Upon arrival, focus group participants were assigned a random number to maintain confidentiality. Research staff reviewed the study consent information and obtained consent to participate after all questions were answered. The focus groups were conducted by two trained research assistants with one serving as a moderator and the second as a note-taker. A script was provided that served as a guide for the focus groups, which included study overview and procedures related to how the focus group was to be conducted and recorded. After providing informed consent, participants were informed that a digital voice recorder would record the conversation until the end of the session. Each focus group lasted approximately 1 h. The “completer” focus group included open-ended questions related to barriers and facilitators to participation in a weight management intervention and suggestions for program improvement, whereas the “non-participant” focus group included questions related to weight management program perceptions as well as barriers and facilitators to participation and the use of technology in a weight management intervention. Focus group participants were given a $25 gift certificate to a superstore at the completion of the session.
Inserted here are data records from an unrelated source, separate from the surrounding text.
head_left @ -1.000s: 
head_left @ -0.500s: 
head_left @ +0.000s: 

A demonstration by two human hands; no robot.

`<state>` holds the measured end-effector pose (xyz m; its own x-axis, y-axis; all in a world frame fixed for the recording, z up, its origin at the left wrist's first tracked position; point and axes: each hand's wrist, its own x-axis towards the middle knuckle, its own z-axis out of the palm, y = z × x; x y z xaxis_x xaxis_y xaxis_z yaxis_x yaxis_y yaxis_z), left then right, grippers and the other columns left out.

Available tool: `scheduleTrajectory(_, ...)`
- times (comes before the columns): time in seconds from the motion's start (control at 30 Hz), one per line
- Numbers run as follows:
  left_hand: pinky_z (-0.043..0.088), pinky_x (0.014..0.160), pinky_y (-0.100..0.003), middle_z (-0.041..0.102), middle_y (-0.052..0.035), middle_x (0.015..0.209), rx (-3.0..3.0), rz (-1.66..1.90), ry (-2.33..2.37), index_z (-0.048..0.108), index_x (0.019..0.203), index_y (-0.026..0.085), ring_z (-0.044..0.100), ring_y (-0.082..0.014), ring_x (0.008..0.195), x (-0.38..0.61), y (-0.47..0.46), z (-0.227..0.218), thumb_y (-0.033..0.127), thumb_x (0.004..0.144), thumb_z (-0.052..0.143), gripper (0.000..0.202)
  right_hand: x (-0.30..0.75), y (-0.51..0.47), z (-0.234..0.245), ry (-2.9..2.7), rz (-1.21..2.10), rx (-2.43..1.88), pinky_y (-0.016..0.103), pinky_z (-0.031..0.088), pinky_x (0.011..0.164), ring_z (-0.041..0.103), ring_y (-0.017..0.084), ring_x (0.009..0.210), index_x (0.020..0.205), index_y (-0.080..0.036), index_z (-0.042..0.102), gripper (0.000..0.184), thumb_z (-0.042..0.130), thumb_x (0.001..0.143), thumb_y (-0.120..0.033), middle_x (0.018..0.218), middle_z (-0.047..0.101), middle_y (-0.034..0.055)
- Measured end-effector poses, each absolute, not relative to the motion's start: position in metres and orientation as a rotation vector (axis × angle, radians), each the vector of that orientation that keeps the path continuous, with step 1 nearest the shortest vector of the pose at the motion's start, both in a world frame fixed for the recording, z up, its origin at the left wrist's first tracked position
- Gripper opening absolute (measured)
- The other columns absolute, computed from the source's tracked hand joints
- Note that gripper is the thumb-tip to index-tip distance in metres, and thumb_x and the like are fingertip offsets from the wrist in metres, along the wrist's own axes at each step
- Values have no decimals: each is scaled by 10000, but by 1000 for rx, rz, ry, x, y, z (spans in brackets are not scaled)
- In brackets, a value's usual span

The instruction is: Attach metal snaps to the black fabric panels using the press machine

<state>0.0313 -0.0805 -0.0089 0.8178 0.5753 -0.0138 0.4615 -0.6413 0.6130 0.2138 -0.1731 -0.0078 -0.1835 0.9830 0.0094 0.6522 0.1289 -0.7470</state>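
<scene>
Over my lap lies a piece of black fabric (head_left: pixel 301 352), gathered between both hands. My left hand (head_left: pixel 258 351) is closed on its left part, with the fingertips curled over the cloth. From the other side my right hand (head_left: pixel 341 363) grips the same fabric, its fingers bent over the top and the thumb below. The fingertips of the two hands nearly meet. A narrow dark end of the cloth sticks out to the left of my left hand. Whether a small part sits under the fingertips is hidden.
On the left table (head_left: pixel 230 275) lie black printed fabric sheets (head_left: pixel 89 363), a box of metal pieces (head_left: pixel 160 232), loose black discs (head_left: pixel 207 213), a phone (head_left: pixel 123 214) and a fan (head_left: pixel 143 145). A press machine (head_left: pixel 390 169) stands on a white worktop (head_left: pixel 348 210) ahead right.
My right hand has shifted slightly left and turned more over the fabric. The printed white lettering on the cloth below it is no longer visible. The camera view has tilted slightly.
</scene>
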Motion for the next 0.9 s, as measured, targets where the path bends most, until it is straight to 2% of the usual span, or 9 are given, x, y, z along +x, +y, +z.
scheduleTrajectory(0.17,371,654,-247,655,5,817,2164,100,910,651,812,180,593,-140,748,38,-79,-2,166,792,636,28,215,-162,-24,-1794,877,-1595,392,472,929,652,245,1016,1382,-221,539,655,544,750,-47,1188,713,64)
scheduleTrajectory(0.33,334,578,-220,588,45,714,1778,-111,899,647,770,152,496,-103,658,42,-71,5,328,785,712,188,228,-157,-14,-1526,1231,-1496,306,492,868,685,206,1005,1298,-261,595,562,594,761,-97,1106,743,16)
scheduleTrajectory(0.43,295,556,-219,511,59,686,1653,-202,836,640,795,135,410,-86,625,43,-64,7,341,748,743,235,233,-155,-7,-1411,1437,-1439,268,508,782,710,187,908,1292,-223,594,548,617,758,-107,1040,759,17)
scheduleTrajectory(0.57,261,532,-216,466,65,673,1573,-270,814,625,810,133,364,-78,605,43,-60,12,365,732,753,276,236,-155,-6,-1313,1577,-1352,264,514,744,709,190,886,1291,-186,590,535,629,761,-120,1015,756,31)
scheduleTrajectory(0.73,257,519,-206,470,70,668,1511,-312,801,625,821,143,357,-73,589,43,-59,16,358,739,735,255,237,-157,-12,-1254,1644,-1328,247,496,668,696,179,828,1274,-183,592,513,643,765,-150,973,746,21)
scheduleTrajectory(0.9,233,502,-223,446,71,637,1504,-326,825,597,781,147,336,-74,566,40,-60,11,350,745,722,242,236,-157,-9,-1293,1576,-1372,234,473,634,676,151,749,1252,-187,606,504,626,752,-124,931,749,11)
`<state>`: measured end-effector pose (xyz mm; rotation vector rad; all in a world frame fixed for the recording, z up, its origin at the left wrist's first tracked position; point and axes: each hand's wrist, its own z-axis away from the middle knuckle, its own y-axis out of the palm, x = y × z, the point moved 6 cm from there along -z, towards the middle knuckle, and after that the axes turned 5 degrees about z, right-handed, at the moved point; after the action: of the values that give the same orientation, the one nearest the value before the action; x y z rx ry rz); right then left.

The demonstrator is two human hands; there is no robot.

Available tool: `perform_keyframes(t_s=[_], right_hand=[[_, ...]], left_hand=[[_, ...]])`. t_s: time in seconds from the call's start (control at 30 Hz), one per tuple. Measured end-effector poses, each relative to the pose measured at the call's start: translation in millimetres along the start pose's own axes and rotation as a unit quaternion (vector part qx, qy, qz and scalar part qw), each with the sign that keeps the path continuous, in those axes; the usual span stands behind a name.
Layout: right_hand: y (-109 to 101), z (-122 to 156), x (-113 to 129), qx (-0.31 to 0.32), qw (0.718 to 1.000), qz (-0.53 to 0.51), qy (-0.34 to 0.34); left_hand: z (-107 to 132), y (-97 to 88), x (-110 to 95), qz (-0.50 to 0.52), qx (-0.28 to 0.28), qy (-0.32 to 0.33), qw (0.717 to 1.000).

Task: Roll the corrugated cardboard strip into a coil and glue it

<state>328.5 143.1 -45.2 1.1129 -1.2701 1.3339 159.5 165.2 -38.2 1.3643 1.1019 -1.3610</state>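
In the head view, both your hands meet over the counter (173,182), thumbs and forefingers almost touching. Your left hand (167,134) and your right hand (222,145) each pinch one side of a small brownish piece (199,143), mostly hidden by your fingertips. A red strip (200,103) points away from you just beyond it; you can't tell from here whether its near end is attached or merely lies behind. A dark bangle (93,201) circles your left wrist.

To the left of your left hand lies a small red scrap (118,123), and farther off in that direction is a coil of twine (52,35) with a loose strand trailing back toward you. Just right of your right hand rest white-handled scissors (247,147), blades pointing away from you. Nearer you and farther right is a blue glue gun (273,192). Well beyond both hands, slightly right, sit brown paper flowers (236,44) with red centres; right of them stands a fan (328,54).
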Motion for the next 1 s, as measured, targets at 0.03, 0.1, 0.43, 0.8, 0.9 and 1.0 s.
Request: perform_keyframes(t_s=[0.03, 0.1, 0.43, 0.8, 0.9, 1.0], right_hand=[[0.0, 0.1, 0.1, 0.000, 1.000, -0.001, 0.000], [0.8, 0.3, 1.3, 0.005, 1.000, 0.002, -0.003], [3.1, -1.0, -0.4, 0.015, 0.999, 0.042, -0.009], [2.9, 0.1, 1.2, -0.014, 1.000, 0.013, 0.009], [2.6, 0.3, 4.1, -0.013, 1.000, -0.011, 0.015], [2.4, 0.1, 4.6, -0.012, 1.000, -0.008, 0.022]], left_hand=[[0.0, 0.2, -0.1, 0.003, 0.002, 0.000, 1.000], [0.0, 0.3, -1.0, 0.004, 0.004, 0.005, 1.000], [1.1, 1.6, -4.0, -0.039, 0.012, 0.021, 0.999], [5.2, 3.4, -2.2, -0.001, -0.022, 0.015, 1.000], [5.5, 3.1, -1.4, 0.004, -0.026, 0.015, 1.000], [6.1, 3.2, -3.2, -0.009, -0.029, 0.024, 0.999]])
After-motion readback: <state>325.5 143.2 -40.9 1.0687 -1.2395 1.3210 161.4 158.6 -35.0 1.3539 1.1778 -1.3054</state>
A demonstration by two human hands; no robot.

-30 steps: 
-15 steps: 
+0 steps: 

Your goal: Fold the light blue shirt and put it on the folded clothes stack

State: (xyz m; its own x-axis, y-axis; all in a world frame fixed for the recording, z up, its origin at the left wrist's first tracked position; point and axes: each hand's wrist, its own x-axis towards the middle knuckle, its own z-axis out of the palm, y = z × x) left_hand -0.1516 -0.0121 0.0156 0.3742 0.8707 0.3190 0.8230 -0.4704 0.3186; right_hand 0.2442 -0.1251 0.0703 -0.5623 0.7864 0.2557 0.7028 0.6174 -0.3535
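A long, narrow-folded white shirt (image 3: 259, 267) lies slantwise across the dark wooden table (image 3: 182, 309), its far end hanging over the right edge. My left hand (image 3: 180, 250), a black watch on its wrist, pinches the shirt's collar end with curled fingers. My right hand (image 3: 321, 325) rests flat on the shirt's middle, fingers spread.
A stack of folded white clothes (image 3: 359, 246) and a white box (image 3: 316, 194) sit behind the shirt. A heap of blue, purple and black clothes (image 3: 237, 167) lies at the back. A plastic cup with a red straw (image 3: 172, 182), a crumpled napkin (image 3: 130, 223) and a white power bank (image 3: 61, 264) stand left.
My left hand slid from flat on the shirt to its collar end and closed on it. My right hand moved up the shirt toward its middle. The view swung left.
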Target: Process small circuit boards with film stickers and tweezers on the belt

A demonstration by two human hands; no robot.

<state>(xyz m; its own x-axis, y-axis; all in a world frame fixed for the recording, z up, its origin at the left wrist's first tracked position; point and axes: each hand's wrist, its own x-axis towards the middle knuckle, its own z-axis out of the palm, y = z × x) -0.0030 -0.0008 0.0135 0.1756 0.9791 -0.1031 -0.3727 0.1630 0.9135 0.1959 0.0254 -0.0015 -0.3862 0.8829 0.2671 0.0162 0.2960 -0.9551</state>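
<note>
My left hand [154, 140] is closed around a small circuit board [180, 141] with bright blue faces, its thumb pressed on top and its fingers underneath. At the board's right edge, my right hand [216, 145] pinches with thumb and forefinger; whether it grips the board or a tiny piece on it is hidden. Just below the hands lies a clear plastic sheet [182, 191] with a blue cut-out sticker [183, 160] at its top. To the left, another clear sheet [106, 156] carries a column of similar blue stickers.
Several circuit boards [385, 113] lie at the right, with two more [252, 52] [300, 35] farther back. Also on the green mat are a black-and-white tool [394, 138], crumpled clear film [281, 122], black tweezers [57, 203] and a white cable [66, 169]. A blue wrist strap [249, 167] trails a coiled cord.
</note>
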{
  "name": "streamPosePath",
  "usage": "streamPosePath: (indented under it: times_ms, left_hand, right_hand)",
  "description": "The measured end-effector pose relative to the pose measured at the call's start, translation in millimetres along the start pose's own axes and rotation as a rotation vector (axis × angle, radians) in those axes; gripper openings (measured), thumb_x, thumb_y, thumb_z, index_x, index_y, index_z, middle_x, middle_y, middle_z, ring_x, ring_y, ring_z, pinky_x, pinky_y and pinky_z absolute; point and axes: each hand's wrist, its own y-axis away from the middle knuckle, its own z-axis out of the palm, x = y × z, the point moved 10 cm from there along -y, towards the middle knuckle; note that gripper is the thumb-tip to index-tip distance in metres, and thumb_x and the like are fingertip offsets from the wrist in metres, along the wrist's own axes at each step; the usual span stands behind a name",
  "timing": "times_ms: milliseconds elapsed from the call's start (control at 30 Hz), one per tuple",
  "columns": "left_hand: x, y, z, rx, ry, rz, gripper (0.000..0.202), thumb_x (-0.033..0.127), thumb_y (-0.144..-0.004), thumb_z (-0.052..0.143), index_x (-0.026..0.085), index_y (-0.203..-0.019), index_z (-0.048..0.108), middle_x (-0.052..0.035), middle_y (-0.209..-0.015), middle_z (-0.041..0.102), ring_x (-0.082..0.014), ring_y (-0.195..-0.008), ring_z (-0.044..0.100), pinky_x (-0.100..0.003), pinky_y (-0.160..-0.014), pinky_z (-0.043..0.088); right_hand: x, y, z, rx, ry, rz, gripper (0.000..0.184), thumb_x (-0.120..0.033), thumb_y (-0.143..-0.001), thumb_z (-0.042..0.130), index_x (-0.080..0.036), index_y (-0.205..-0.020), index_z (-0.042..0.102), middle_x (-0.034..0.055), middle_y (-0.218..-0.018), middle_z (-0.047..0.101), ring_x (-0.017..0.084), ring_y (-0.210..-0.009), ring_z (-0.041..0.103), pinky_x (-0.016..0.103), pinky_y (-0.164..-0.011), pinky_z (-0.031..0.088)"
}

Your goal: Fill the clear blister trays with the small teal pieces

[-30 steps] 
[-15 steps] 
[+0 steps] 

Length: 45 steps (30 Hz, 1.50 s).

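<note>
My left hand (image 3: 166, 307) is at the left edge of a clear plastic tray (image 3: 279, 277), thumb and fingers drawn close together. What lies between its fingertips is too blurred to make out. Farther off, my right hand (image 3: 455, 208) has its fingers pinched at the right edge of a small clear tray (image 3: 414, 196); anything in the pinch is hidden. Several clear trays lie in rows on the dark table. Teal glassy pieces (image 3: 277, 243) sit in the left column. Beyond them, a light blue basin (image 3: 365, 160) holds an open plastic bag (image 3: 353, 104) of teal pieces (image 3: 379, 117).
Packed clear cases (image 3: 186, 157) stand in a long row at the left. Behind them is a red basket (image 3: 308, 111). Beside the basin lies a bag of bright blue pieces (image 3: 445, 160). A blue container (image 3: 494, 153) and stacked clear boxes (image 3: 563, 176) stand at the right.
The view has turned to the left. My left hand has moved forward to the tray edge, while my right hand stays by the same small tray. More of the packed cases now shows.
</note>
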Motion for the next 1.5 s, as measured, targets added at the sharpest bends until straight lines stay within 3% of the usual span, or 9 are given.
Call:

Our qualitative research process was guided by the four tenets of trustworthiness: credibility, confirmability, transferability, and dependability [16]. After the focus groups were completed, recordings were transcribed by one research assistant and reviewed for accuracy by a second. Data analysis was conducted using a series of steps [17] based on Braun and Clarke’s six-step framework for thematic content analysis [18]. The initial transcription and review of the data by two staff was considered to be first step to “become familiar with the data.” All notes or initial thoughts regarding the data were noted and recorded by each research staff. The next step involved the generation of initial codes which followed a theoretical and open coding approach. This included developed and modified codes assigned to pieces of text from the data that were related to the research question and interesting. The third step was to examine the initial codes and search for common themes across the codes that identified something significant about the data. These initial steps described were conducted independently by two staff. In the next step, the two staff met to compare and review the themes each one developed, discuss common and divergent themes, and review whether data supported the proposed themes and if there was any overlap between themes. Staff developed a final, refined single list of themes which were subsequently reviewed by the larger team of staff and investigators. Research staff and investigators together reviewed and discussed the draft themes and developed the final list of themes to include in the final results.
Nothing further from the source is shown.